Parecer em Incidente de Inconstitucionalidade

 

Autos n. 0227995-87.2012.8.26.0000

Suscitante: Décima Terceira Câmara de Direito Público

Objeto da impugnação: Lei Estadual nº 13.747, de 07 de outubro de 2009

 

 

 

 

 

Ementa:

1. Incidente de inconstitucionalidade da Lei Estadual n. 13.747, de 07 de outubro de 2009, que “obriga os fornecedores de bens e serviços localizados no Estado de São Paulo a fixar data e turno para a entrega dos produtos ou realização dos serviços aos consumidores e dá outras providências”.

2. Ofensa à regra da repartição constitucional de competências associada diretamente ao princípio federativo (art. 1º e art. 18 da CF/88). Princípios de observância obrigatória pelos Estados (art. 1º da Constituição do Estado de São Paulo). Lei de iniciativa parlamentar. Violação da separação de poderes. Ato normativo que invade a esfera da gestão administrativa (art. 5º, 47, XVIII, da Constituição Paulista).

3. Parecer pelo reconhecimento da inconstitucionalidade.

 

 

 

 

 

Excelentíssimo Senhor Desembargador Relator

Colendo Órgão Especial

 

Trata-se de Acórdão proferido pela Décima Terceira Câmara de Direito Público do Egrégio Tribunal de Justiça, no julgamento da Apelação Cível n. 0048313-81.2010.8.26.0053, que suscitou a instauração de incidente de inconstitucionalidade, determinando a remessa dos autos ao Excelso Órgão Especial, por força da Súmula Vinculante n. 10 do Supremo Tribunal Federal, tendo em vista a conclusão no sentido da inconstitucionalidade da Lei Estadual n. 13.747, de 07 de outubro de 2009, que “obriga os fornecedores de bens e serviços localizados no Estado de São Paulo a fixar data e turno para a entrega dos produtos ou realização dos serviços aos consumidores e dá outras providências”.

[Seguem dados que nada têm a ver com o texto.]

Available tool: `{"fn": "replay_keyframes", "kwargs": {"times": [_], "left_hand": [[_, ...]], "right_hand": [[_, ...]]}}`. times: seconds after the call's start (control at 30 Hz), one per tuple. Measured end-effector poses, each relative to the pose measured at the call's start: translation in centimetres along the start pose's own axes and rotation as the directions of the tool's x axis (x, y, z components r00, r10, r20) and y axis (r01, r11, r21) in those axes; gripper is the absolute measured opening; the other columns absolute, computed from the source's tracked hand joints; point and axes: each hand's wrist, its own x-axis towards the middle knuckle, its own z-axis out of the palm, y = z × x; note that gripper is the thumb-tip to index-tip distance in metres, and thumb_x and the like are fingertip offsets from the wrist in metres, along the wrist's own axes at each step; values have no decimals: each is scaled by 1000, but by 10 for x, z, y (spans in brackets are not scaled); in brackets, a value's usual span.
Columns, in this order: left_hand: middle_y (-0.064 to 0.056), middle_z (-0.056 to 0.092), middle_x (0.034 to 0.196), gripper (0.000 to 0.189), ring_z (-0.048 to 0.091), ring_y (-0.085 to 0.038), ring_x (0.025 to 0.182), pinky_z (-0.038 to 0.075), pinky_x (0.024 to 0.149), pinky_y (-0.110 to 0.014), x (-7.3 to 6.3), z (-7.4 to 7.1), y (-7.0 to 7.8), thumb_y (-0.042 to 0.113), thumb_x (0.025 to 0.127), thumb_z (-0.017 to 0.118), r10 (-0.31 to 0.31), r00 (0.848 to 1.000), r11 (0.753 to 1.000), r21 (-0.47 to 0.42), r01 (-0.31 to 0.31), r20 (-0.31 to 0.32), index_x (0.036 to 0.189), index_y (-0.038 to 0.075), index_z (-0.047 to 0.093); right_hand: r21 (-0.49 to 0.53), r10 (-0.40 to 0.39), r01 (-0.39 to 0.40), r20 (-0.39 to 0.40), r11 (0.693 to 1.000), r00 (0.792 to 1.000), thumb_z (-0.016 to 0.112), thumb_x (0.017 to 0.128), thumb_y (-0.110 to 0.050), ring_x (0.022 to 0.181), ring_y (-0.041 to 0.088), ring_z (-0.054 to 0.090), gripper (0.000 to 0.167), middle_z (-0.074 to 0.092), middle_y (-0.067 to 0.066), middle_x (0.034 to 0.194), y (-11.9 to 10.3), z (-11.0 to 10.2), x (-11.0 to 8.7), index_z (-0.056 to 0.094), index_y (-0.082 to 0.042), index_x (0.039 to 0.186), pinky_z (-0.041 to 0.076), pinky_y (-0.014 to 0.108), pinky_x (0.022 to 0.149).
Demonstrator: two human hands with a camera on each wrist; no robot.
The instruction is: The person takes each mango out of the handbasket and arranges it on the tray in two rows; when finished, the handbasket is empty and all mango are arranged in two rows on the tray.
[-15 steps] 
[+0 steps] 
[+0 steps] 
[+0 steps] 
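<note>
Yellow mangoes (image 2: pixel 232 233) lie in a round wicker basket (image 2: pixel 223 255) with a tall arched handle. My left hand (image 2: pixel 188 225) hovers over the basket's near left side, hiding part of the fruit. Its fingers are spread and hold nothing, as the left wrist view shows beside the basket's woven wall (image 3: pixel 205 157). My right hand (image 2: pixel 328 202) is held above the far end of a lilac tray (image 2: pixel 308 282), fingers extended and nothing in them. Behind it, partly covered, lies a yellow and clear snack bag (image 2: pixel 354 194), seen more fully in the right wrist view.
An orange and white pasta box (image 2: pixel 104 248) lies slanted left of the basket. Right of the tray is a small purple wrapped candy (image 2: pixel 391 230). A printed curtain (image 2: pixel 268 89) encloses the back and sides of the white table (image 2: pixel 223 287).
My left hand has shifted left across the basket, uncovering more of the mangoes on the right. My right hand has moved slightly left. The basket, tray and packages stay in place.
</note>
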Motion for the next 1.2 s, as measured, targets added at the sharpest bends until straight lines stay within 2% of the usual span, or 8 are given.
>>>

Assiste razão ao Colendo Órgão Fracionário. Vejamos.

A Lei Estadual n. 13.747, de 07 de outubro de 2009, que “obriga os fornecedores de bens e serviços localizados no Estado de São Paulo a fixar data e turno para a entrega dos produtos ou realização dos serviços aos consumidores, e dá outras providências”, apresenta a seguinte redação:

“Art. 1º - Ficam os fornecedores de bens e serviços localizados no Estado obrigados a fixar data e turno para a realização dos serviços ou entrega dos produtos aos consumidores.

Art. 2º - Os fornecedores de bens e serviços deverão estipular, no ato da contratação, o cumprimento das suas obrigações nos turnos da manhã, tarde ou noite, em conformidade com os seguintes horários:

I- turno de manhã: compreende o período entre 7h00 e 12h00 (sete e doze horas);

II- turno da tarde: compreende o período entre 12h00 e 18h00 (doze e dezoito horas);

III-turno da noite: compreende o período entre 18h00 e 23h00 (dezoito e vinte e três horas).

Parágrafo único-vetado.

Art. 3º - vetado:

I-                   vetado;

II-                 vetado.

Art. 4º - vetado:

I-vetado;

II-vetado.

Art. 5º - O Poder Executivo regulamentará a presente lei.

Art. 6º - Esta Lei entra em vigor na data de sua publicação”.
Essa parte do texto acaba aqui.